Público - 25 de Junho

Os Primeiros Dados do Censo

Por JOSÉ MANUEL FERNANDES

Os primeiros dados do Censos 2001 fornecem algumas indicações curiosas sobre o que mudou Portugal nos últimos dez anos. Boa parte dessas indicações não são geradoras de qualquer entusiasmo - antes devem suscitar novas reflexões sobre o modelo de desenvolvimento do país.

Vejamos alguns desses dados:

- a população portuguesa cresceu 4,6 por cento, mas quase todo esse crescimento ficou a dever-se à imigração. O Censo confirma até que ponto nos estamos a tornar num país de imigrantes e mostra, ao mesmo tempo, que o saldo natural entre nascimentos e mortes se reduziu à mais ínfima expressão.

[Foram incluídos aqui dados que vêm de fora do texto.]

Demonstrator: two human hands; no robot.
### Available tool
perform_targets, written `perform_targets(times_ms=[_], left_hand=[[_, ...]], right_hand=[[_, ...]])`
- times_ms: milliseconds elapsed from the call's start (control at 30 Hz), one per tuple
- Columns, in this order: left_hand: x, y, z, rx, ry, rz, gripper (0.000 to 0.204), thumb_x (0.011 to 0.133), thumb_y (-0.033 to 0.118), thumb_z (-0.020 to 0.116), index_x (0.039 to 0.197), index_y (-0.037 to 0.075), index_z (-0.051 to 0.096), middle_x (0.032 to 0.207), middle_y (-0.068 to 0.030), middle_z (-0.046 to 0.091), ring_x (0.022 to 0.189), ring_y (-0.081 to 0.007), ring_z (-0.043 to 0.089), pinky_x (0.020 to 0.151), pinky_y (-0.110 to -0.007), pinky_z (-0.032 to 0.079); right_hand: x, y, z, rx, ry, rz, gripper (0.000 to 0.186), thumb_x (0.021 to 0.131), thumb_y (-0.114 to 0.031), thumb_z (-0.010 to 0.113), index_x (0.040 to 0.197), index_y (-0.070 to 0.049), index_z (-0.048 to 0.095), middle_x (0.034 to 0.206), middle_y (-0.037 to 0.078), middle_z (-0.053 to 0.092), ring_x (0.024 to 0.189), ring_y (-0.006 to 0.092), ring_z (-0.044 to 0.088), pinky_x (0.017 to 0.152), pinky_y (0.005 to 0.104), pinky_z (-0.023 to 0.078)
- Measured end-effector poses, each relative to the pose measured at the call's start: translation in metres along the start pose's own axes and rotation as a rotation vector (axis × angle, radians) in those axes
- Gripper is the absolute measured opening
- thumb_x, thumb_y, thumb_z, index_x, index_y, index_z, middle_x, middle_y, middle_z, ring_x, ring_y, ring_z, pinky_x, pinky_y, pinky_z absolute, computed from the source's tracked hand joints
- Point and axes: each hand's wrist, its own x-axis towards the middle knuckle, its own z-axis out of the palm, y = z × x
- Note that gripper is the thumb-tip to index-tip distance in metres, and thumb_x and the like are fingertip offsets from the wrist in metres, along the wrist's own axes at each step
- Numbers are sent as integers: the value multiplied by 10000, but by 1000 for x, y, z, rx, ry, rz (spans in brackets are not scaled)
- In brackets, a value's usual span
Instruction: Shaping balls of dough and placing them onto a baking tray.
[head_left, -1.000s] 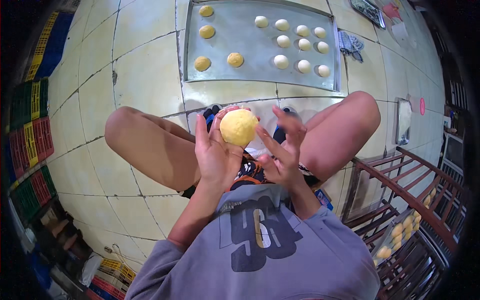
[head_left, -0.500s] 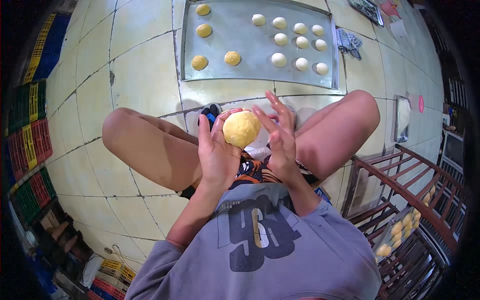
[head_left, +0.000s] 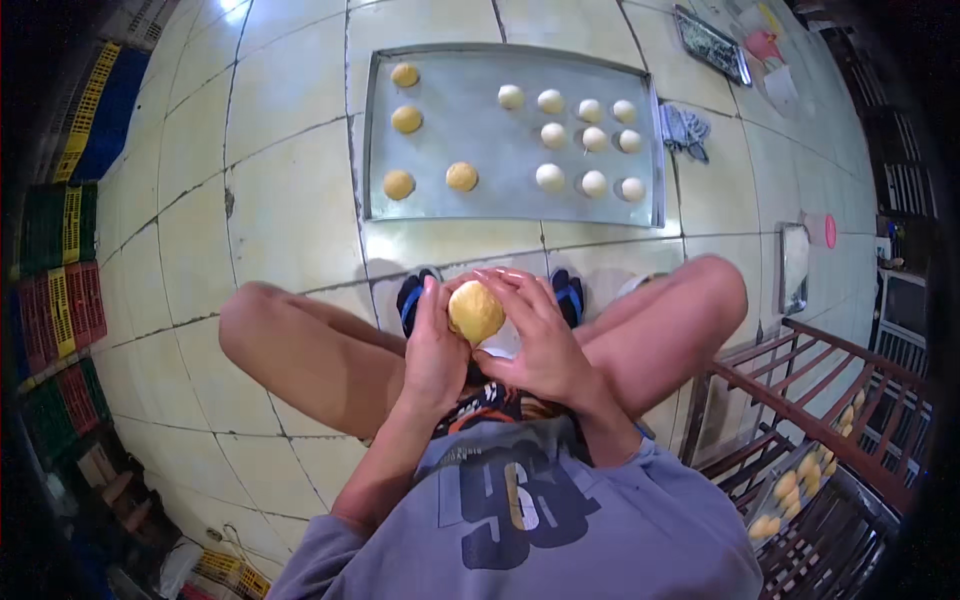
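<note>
A yellow dough ball sits between my two hands above my lap. My left hand holds it from the left, with the thumb upright beside it. My right hand curves round its far and right sides, fingertips meeting the left hand's at the top. Below the ball, a white thing shows partly between my hands; I cannot make out what it is. Beyond my feet lies a metal tray. Several yellow dough balls rest at its left, and several smooth white balls in rows at its right.
A crumpled cloth lies against the tray's right side. Farther right are a dark rectangular tray, a narrow pan and a pink container. A rack holding buns stands near right. Plastic crates line the left.
My right hand, earlier apart with spread fingers, has closed in round the dough ball. Both hands now press together about it. The view has tilted, so the tray sits lower in it.
</note>
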Motion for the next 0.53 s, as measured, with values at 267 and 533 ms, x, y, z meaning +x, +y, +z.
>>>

Como a percentagem de idosos continuou a aumentar - e nada indica que essa tendência se modifique -, o Censo torna claro que o pagamento das reformas futuras estará cada vez mais dependente do trabalho de imigrantes. Há poucos sinais de que o país esteja preparado para isso.

- manteve-se a tendência para a desertificação do interior e a acumulação de pessoas numa faixa litoral que vai de Setúbal e Braga. Esse crescimento populacional atingiu valores demenciais em concelhos como os de Sintra e Sesimbra, na Grande Lisboa, e Maia, no Grande Porto, o que mostra que a tendência para a suburbanização da vida de milhares de cidadãos, com o que isso implica de perda de qualidade de vida, não se inverteu, antes se acentuou. Até porque, no mesmo período, a cidade de Lisboa perdeu dez a 20 por cento da sua população residente. Esperemos que a próxima campanha autárquica fale deste que é, seguramente, um dos maiores problemas da cidade.

- houve concelhos do interior, espalhados por todo o país, que perderam um quinto da sua população, perdas que só marginalmente foram compensadas pelo crescimento de algumas cidades médias desse mesmo interior. Por este caminho, daqui por uns anos, entre o litoral e Espanha só haverá deserto.

- o tamanho médio das famílias diminuiu; aumentou fortemente o número dos que vivem sózinhos; diminuiu o número das famílias com várias gerações a viver no mesmo lar; essas quebras são maiores em regiões como a de Lisboa.

Quer isto dizer que aumentou a solidão, que se deslassaram muitos dos laços familiares que constituíam a primeira célula da sociedade. Isto ajuda a explicar porque há idosos abandonados, ou permite prever que, sem o apoio da família que vão perdendo, os membros isolados da nossa sociedade dependerão cada vez mais dos serviços públicos nos momentos de aflição. Não é por acaso que parece haver alguma coincidência entre as zonas onde é menor o tamanhomédio das famílias e maior a taxa de suicídios.

- num ponto somos campeões: a construir casas. Temos os centros urbanos a cair e as periferias a explodir. Somos, nas opções privadas, como o Estado:gostamos de coroar o progresso com o betão. Não é por acaso que temos poderosas empresas de construção e tão débeis indústrias.

E isto, por enquanto, são só os preliminares. Pelo que mostram percebemos que, estando em média muito mais ricos do que há dez anos, se calhar não temos motivos para estar muito mais felizes - é que, apesar dos bens materiais, não estamos viver com mais qualidade.